The Israeli Defense Forces mimic their grandparents’ SS tormentors carrying out random terrorist killings. Israel is holding the entire Palestinian population responsible for suicide bombings just like the Nazis did when they hanged Russian and Serbian civilians whenever German imperialism’s soldiers were killed in the service of a conqueror army of occupation.

Many Israeli civilians are tarred with the occupier’s brush because they are willing participants in the Zionist occupation that reduces the Palestinian population’s living standards to rock bottom. Palestinian homes are destroyed as part of a program to give privileged Zionist settlers more land. This is why Israeli civilians become targets for suicide bombers.

If the United States attacks Iraq, U.S. forces will indiscriminately slaughter Arab civilians from the air. It will degenerate into an ugly race war when U.S. ground forces violate the sanctity of Arab homes and engage in brutal street fighting. Inevitably, U.S. soldiers will have to use atrocious repression to control the population during Iraq’s “regime change.”

American and British citizens are being deceived into supporting this unwarranted invasion under the phony charge that Saddam Hussein poses an imminent threat with weapons of mass destruction. Ex-UN arms inspector, Scott Ritter, warns us that the public is getting speculation, not facts: “Is Iraq a terrorist threat to the U.S.? Unlikely. Could they be in the future? Possibly, but we can’t just assume they will be.”

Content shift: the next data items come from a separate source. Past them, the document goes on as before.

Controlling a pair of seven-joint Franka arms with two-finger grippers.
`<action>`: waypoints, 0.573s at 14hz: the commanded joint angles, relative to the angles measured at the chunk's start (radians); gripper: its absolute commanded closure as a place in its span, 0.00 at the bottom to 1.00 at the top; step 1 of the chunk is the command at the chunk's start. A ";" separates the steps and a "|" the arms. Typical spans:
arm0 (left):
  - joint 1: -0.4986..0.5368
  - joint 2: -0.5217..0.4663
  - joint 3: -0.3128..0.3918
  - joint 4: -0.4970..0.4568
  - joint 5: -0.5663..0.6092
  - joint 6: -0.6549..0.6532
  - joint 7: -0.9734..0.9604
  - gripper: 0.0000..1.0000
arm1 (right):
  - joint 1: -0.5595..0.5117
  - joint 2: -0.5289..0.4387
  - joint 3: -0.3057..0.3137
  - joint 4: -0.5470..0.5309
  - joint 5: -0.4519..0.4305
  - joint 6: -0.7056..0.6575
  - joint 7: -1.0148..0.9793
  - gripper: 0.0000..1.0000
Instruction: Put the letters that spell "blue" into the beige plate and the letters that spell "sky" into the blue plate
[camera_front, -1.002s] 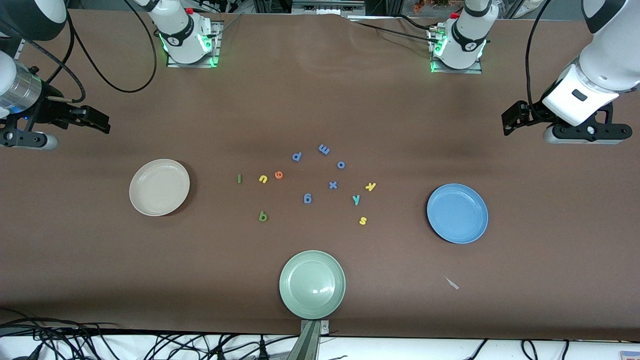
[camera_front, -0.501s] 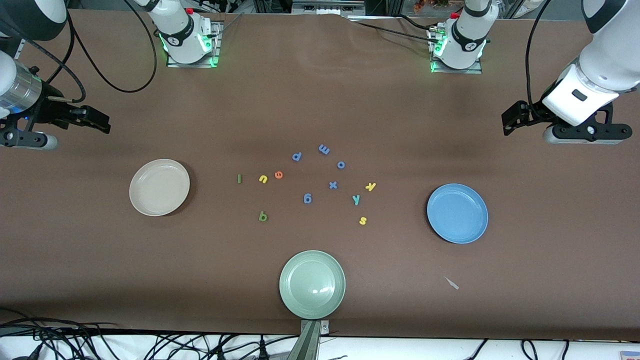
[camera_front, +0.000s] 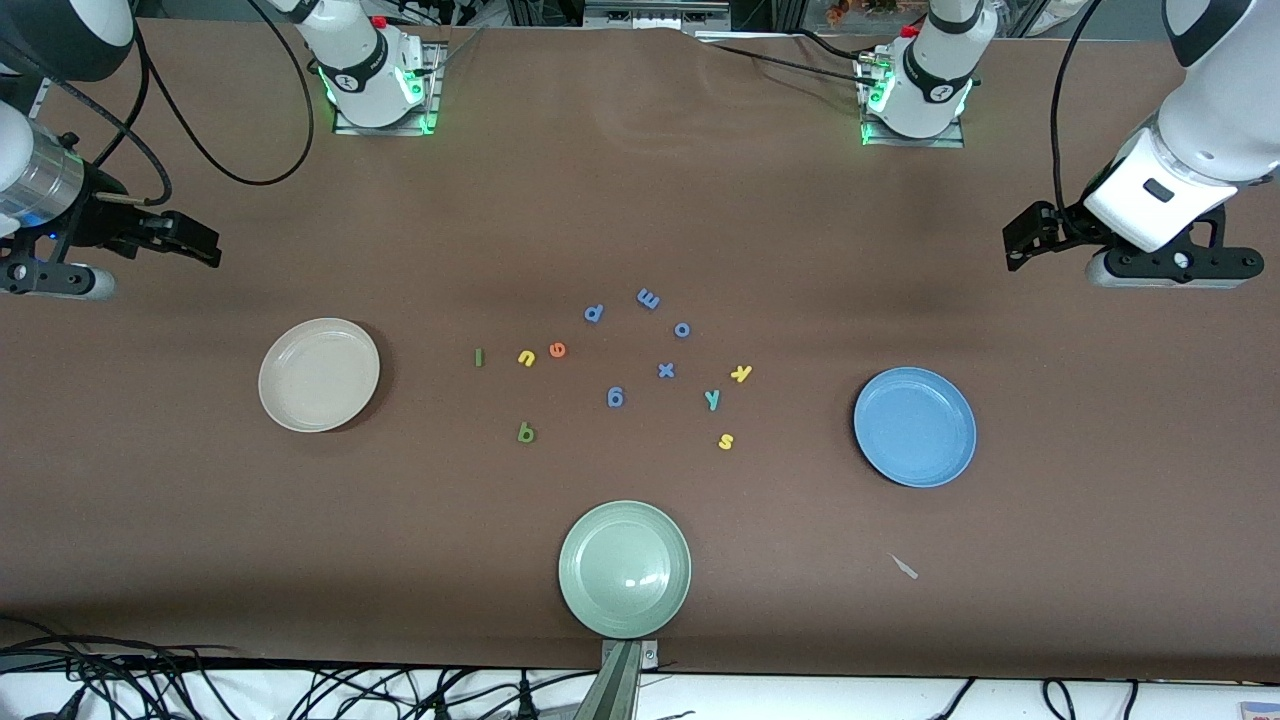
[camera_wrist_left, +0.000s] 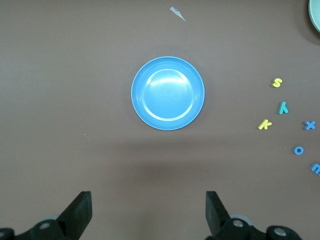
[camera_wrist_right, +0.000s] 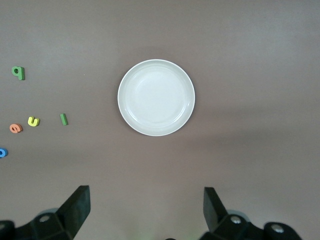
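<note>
Still nothing moved: all letters lie mid-frame, beige plate (camera_front: 319, 375) and blue plate (camera_front: 915, 427) empty. Left hand (camera_wrist_left: 148, 216) and right hand (camera_wrist_right: 146, 212) wait wide open, holding nothing.

Foam letters (camera_front: 615, 397) lie scattered mid-table between the beige plate (camera_front: 319, 375) and the blue plate (camera_front: 915, 427), both bare.

A: What's cut off?
B: In the left wrist view, the pale green plate (camera_wrist_left: 316, 11) is clipped at the upper right corner and a blue-violet letter (camera_wrist_left: 316, 168) at the right edge.
A: And the right wrist view?
B: Another blue-violet letter (camera_wrist_right: 2, 152), clipped at the left edge.
</note>
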 joint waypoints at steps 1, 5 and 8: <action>-0.007 0.006 0.003 0.020 0.013 -0.015 0.018 0.00 | -0.010 -0.004 0.007 -0.005 0.018 0.005 -0.006 0.00; -0.007 0.005 0.002 0.020 0.013 -0.015 0.017 0.00 | -0.010 -0.004 0.007 -0.005 0.018 0.004 -0.006 0.00; -0.007 0.006 -0.014 0.020 0.022 -0.013 0.015 0.00 | -0.010 -0.004 0.007 -0.005 0.018 0.004 -0.006 0.00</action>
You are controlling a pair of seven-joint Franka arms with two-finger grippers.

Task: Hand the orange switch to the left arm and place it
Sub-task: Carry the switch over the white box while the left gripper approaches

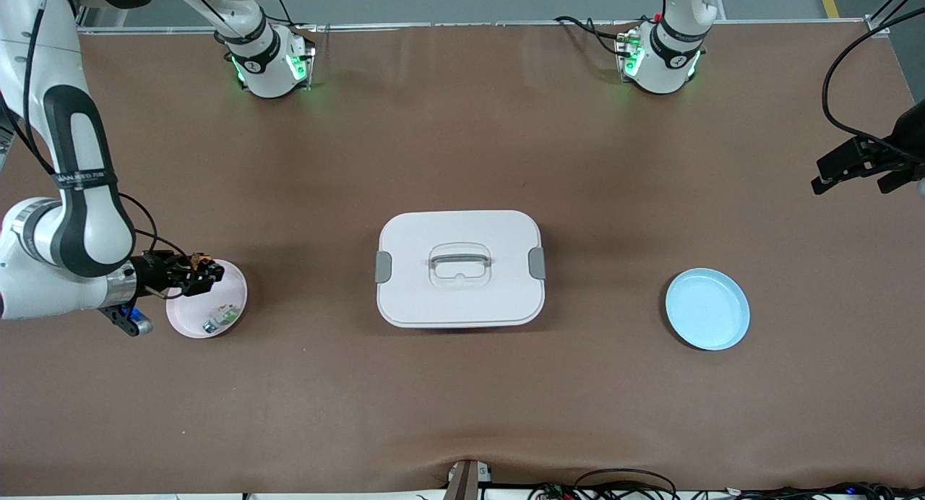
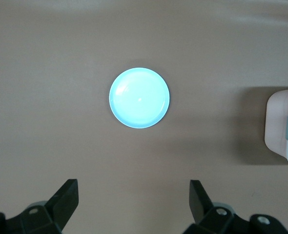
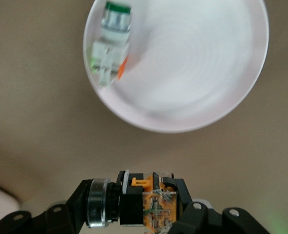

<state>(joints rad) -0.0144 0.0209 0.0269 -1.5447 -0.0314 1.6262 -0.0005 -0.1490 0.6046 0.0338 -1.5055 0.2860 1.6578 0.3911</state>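
Observation:
My right gripper (image 1: 208, 272) is shut on the orange switch (image 1: 200, 260) and holds it just above the pink plate (image 1: 189, 321) at the right arm's end of the table. In the right wrist view the switch (image 3: 146, 202) lies crosswise between the fingers, with its metal ring at one end and its orange body at the other, and the pink plate (image 3: 207, 73) is below it. The white box (image 1: 462, 225) stands mid-table. My left gripper (image 1: 831, 171) is open and empty, high over the left arm's end of the table. In the left wrist view its gripper (image 2: 134, 200) is apart from the blue plate (image 2: 139, 97).
A small green-and-white component (image 1: 220, 318) lies in the pink plate and also shows in the right wrist view (image 3: 110, 41). A blue plate (image 1: 707, 308) lies toward the left arm's end. A corner of the box (image 2: 285, 126) shows in the left wrist view.

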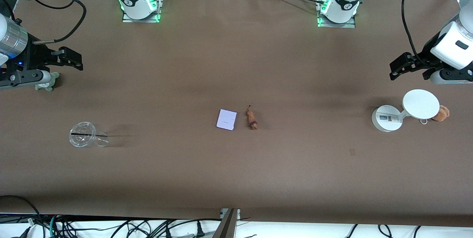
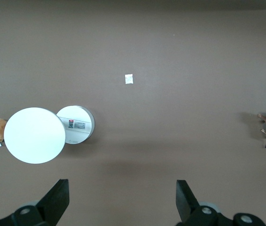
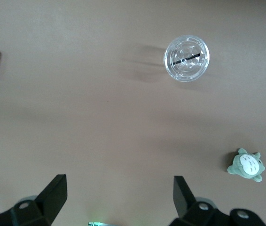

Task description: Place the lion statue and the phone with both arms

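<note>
Nearest the front camera: clear cup (image 1: pixel 84 134), lying toward the right arm's end of the table, a dark straw across its mouth; not a task item.

Table (image 1: pixel 236 179): brown cover, bearing everything below.

White two-disc stand (image 1: pixel 404 111): toward the left arm's end; a fuzzy brown plush toy (image 1: pixel 441 113) touching or just beside its larger disc.

Left gripper (image 1: pixel 411 65): up in the air over the table near the stand; fingers spread wide, holding nothing; wrist view shows both fingers well apart.

Right gripper (image 1: pixel 65 57): over the table's edge at the right arm's end, above a grey-green plush creature (image 1: pixel 48 82); fingers likewise wide, empty.

Phone (image 1: pixel 226 119): flat, pale face up, at the table's middle, well apart from both grippers; barely in the right wrist view.

Lion statue (image 1: pixel 252 118): lying just beside the phone on the side toward the left arm's end, not touching it; seen at the edge of the left wrist view.

Risks, as judged: the two items lie close together, so both arms converging could crowd or collide; a finger closing on the lion may nudge the phone; the phone lies flat and thin, so fingertips may slip over it; the lion is tiny and easily knocked away; either plush could be mistaken for the lion.
</note>
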You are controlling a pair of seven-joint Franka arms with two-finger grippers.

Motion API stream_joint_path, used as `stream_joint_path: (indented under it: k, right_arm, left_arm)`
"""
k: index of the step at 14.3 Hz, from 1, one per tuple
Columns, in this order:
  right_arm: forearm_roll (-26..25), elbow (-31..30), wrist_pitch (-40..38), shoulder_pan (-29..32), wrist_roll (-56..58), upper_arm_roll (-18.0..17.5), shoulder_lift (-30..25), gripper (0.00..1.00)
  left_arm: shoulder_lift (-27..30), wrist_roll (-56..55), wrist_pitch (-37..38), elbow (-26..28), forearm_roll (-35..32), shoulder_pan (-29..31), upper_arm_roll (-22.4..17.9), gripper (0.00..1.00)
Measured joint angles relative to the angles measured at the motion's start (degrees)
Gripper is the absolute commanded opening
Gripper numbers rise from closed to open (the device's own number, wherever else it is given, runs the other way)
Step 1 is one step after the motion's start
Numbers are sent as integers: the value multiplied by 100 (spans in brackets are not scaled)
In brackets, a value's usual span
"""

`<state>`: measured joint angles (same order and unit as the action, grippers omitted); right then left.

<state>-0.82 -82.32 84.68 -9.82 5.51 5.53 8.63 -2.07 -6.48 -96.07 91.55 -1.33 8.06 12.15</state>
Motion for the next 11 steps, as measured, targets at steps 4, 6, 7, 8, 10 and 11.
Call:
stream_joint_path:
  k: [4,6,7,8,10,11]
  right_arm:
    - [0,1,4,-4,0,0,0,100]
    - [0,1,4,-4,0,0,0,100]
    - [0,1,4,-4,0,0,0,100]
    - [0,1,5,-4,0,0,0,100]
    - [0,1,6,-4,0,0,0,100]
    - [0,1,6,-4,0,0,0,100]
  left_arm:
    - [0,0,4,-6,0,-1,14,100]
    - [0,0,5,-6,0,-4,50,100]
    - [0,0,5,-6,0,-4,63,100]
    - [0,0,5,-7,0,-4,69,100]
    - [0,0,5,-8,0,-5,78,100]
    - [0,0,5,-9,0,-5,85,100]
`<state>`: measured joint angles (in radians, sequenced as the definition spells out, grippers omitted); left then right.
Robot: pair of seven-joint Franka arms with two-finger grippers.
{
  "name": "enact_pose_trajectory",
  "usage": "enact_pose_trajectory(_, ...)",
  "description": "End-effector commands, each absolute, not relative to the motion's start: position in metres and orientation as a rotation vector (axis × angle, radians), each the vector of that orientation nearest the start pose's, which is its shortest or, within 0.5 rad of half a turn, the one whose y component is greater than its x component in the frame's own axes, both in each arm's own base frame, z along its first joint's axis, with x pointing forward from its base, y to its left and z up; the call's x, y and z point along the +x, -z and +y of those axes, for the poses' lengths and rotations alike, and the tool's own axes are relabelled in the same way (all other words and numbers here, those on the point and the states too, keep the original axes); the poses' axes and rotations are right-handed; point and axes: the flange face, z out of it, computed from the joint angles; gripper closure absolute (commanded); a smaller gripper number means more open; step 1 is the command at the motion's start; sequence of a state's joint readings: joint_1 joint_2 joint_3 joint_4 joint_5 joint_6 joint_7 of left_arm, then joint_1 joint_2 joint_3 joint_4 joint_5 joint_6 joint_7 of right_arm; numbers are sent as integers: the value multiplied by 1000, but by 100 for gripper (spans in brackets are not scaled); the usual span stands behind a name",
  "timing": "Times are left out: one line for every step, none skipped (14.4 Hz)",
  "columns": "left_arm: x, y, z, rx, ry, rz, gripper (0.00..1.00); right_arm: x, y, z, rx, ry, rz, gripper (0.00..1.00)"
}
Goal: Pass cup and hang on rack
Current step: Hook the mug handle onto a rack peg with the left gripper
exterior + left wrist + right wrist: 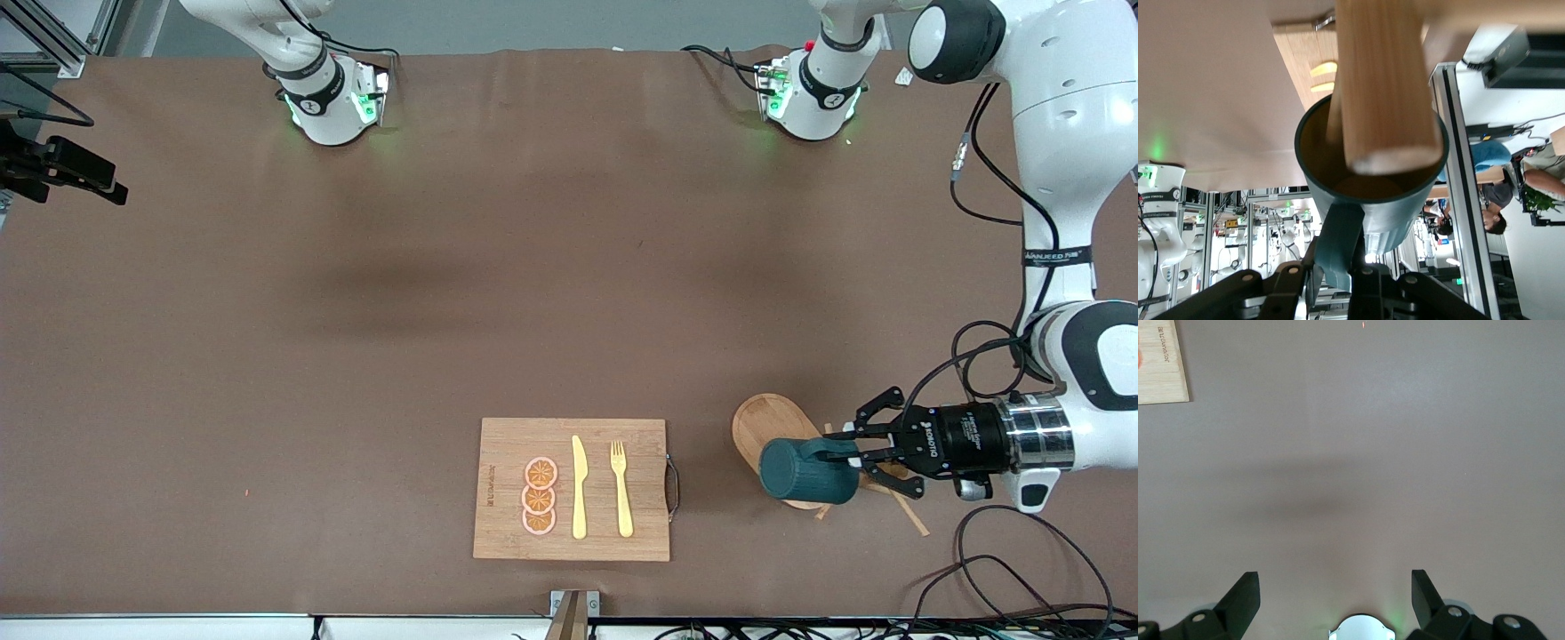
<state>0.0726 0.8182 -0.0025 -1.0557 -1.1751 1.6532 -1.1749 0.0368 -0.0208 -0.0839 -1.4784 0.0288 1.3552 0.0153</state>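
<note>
Board point(511, 533): bamboo, nearest the front camera; on it three orange slices point(539, 496), one knife point(579, 487), one fork point(621, 487) (all lying flat, side by side).
Cup point(805, 471): one, on its side in the air over the rack's base, mouth turned toward the gripper; the left wrist view shows the rack's post and a thin peg inside its mouth.
Rack point(766, 421): one, beside the board toward the left arm's end; oval base on the table, pegs poking out under the cup.
Left gripper point(845, 455): clamped on the cup's handle.
Right gripper point(1336, 597): fingers apart, holding nothing, waiting high over bare table.
</note>
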Motion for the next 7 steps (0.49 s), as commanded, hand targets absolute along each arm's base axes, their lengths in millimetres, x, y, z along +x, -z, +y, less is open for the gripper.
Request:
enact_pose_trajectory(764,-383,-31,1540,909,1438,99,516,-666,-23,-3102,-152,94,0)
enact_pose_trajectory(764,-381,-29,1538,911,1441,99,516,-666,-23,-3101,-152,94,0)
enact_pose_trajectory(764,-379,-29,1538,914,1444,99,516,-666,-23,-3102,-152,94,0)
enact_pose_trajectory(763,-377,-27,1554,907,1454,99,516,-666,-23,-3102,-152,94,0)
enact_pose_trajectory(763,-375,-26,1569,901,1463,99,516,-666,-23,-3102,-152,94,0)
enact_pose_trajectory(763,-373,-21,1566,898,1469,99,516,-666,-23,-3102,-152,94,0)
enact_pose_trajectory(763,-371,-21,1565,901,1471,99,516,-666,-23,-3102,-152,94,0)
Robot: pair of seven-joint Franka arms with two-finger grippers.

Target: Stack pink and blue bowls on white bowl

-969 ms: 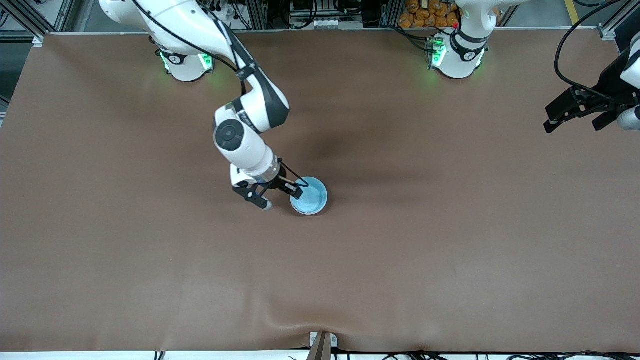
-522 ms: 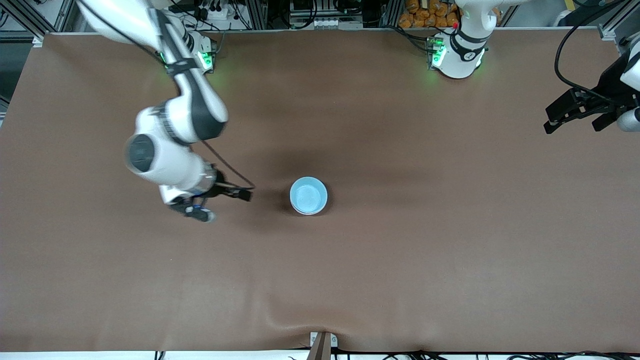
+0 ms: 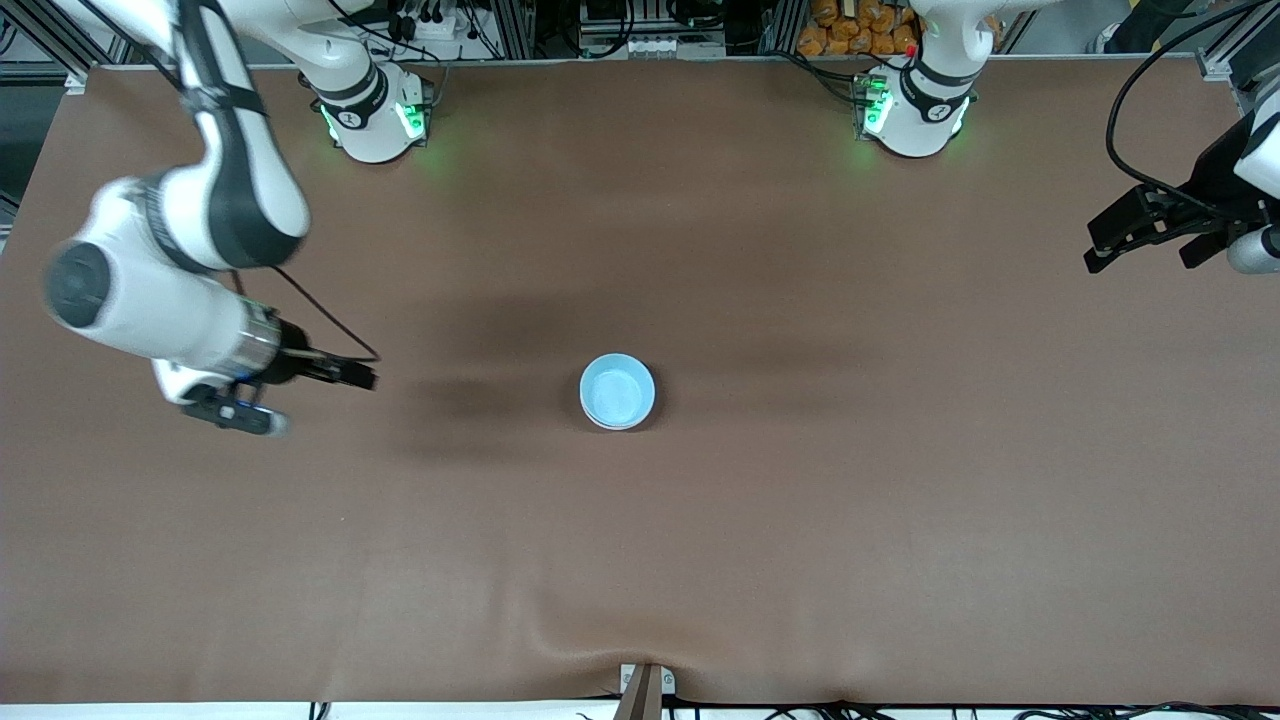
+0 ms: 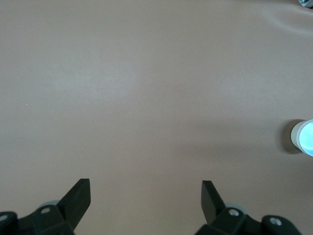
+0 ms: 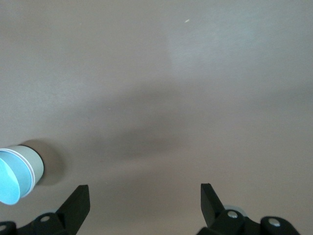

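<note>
The light blue bowl [image 3: 617, 390] sits upright near the middle of the table, also seen in the right wrist view [image 5: 11, 178] and the left wrist view [image 4: 307, 138]. A pale white wall [image 5: 33, 165] shows under its rim, so it rests nested on the white bowl [image 3: 613, 426]. The pink bowl is hidden. My right gripper [image 3: 300, 397] hangs open and empty over bare table toward the right arm's end, well apart from the bowls. My left gripper [image 3: 1140, 255] waits open and empty over the left arm's end of the table.
The brown table cover [image 3: 760, 540] has a small ripple at the edge nearest the front camera. A metal bracket [image 3: 645, 685] sits at that edge. Cables and clutter lie past the edge by the robots' bases.
My right gripper has let go of the blue bowl's rim, opened fully and swung away toward the right arm's end. The bowl stays put. The left arm has barely moved.
</note>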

This refutation gains added weight, coming as it does from an ex-Marine officer and Republican.

The United States is the only nation in the world today that used atomic weapons on civilian populations, leveling the Japanese cities of Nagasaki and Hiroshima. It was the United States that left behind the “Highway of Death”—incinerated hulks of military hardware and burnt corpses that were once the Iraqi Army, as they beat a hasty retreat across the desert from Kuwait to Iraq back in 1991.

It is the United States government that is supporting a murderous imperialist 20th century ideology. Let’s go back to May 12, 1996 when 60 Minutes News reporter Leslie Stahl, asked Madeline Albright whether or not pursuing sanctions against Iraq was worth it, considering that 500,000 children were killed by the sanctions. Madeline Albright justified it as “a hard choice, but I think it is worth it.” She was later confirmed as Secretary of State. No celebrity politician condemned her.

It is the American and British ruling classes and their politicians that have created the miserable conditions that Arabs endure in the Middle East. Here is some of the history of Arab nationalism and its endless struggle with the United States and Great Britain.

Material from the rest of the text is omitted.